[How to complete this task] Give a verbatim copy of the data, leaving the pictures out.

[Information shown]
__________________________________________________
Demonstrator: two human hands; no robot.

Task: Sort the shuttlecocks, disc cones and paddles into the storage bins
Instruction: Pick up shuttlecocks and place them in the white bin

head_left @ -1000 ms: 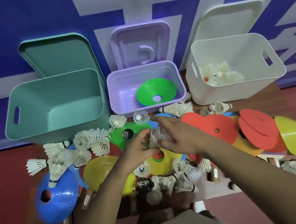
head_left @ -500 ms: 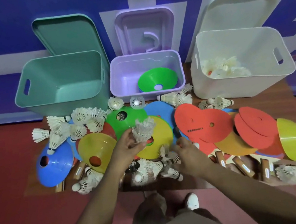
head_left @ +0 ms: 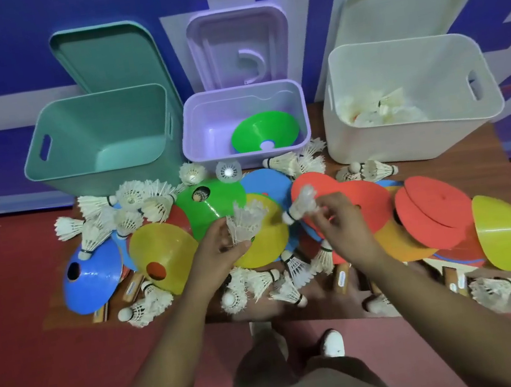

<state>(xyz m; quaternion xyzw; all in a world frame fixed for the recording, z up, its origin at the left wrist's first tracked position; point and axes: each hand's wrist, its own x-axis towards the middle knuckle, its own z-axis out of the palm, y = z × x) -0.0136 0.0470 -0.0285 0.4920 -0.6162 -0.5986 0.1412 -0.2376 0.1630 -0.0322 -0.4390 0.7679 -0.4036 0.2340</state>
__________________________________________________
[Task answer]
Demonstrator: two human hands; no robot.

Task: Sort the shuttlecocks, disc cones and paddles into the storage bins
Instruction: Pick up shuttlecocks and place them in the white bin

head_left @ -1000 ms: 
head_left @ -500 ms: 
head_left @ +0 ms: 

<state>(xyz m; quaternion xyzw; all in a world frame fixed for the recording, z up, its origin at the left wrist's first tracked position; point and axes: each hand's wrist, its own x-axis towards the middle knuckle, its own z-axis out of the palm, y = z × x) -0.0136 0.0470 -0.0285 0.4920 -0.6162 -0.5986 0.1412 -0.2376 0.1630 -0.0322 -0.4390 0.7679 -0.4036 0.2340</state>

Nothing else is left to add to this answer.